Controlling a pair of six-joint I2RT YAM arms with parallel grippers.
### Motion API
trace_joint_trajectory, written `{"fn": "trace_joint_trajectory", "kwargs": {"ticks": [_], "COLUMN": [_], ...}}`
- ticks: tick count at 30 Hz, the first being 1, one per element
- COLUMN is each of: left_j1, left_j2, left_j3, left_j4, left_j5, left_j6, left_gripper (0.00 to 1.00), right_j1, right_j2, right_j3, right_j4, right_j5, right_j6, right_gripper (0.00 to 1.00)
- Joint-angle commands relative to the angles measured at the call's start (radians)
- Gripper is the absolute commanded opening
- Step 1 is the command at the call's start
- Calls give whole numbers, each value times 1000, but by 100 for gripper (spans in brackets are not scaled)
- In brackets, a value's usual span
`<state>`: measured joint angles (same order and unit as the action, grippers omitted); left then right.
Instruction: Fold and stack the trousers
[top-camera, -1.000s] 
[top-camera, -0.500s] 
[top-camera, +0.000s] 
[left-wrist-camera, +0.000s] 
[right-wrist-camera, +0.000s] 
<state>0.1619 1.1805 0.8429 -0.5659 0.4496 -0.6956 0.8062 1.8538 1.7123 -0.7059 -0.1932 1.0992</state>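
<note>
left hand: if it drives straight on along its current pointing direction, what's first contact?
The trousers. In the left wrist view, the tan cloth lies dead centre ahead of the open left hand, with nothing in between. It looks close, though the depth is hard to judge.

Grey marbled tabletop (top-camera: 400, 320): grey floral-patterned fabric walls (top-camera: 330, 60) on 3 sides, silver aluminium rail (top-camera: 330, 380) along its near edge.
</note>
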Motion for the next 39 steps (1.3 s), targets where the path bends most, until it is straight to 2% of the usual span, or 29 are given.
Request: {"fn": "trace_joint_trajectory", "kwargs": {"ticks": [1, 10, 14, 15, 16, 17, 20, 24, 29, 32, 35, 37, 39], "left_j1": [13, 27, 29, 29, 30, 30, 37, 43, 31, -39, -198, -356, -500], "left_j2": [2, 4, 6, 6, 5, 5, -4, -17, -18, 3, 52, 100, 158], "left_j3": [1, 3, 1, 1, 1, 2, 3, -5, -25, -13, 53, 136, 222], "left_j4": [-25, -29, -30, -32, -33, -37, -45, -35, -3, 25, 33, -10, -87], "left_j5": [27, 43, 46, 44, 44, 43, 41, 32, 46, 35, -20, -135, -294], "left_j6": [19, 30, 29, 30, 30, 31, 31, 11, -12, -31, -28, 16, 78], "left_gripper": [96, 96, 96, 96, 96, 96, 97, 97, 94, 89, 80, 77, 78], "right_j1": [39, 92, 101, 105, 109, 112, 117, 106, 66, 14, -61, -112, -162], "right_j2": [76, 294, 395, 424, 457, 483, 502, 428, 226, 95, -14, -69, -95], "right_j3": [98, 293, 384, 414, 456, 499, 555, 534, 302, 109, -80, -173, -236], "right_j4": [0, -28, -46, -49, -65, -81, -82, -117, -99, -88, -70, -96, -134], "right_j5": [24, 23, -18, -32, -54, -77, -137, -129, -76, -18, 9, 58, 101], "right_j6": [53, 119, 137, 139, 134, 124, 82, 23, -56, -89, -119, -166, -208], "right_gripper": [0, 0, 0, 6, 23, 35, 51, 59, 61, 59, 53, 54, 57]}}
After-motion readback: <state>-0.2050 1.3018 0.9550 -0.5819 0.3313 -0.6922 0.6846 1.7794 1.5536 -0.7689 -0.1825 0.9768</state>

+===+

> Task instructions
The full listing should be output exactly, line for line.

> Written answer
Controlling a pair of six-joint I2RT YAM arms with parallel grippers.
### Motion API
trace_joint_trajectory, written `{"fn": "trace_joint_trajectory", "kwargs": {"ticks": [_], "COLUMN": [_], ...}}`
- ticks: tick count at 30 Hz, the first being 1, one per element
- COLUMN is each of: left_j1, left_j2, left_j3, left_j4, left_j5, left_j6, left_gripper (0.00 to 1.00), right_j1, right_j2, right_j3, right_j4, right_j5, right_j6, right_gripper (0.00 to 1.00)
- Joint-angle commands relative to the angles measured at the call's start (radians)
- Gripper is the absolute commanded opening
- Step 1 is the command at the call's start
- Calls give whole numbers, each value times 1000, but by 100 for gripper (spans in brackets are not scaled)
- In brackets, a value's usual span
`<state>`: measured joint angles (same order and unit as the action, grippers omitted); left then right.
Instruction: Fold and stack the trousers
[top-camera, -1.000s] 
[top-camera, -0.500s] 
[top-camera, +0.000s] 
[left-wrist-camera, +0.000s] 
[right-wrist-camera, +0.000s] 
<state>0.1619 1.1805 0.8429 -0.5659 0.4496 -0.6956 0.8062 1.8538 1.7123 -0.7059 -0.1932 1.0992</state>
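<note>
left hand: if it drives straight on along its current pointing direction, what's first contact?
The trousers. In the left wrist view, the tan cloth lies dead centre ahead of the open left hand, with nothing in between. It looks close, though the depth is hard to judge.

Grey marbled tabletop (top-camera: 400, 320): grey floral-patterned fabric walls (top-camera: 330, 60) on 3 sides, silver aluminium rail (top-camera: 330, 380) along its near edge.
</note>
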Motion for the next 39 steps (1.3 s), targets where the path bends most, until it is straight to 2% of the usual span, or 29 are given.
Request: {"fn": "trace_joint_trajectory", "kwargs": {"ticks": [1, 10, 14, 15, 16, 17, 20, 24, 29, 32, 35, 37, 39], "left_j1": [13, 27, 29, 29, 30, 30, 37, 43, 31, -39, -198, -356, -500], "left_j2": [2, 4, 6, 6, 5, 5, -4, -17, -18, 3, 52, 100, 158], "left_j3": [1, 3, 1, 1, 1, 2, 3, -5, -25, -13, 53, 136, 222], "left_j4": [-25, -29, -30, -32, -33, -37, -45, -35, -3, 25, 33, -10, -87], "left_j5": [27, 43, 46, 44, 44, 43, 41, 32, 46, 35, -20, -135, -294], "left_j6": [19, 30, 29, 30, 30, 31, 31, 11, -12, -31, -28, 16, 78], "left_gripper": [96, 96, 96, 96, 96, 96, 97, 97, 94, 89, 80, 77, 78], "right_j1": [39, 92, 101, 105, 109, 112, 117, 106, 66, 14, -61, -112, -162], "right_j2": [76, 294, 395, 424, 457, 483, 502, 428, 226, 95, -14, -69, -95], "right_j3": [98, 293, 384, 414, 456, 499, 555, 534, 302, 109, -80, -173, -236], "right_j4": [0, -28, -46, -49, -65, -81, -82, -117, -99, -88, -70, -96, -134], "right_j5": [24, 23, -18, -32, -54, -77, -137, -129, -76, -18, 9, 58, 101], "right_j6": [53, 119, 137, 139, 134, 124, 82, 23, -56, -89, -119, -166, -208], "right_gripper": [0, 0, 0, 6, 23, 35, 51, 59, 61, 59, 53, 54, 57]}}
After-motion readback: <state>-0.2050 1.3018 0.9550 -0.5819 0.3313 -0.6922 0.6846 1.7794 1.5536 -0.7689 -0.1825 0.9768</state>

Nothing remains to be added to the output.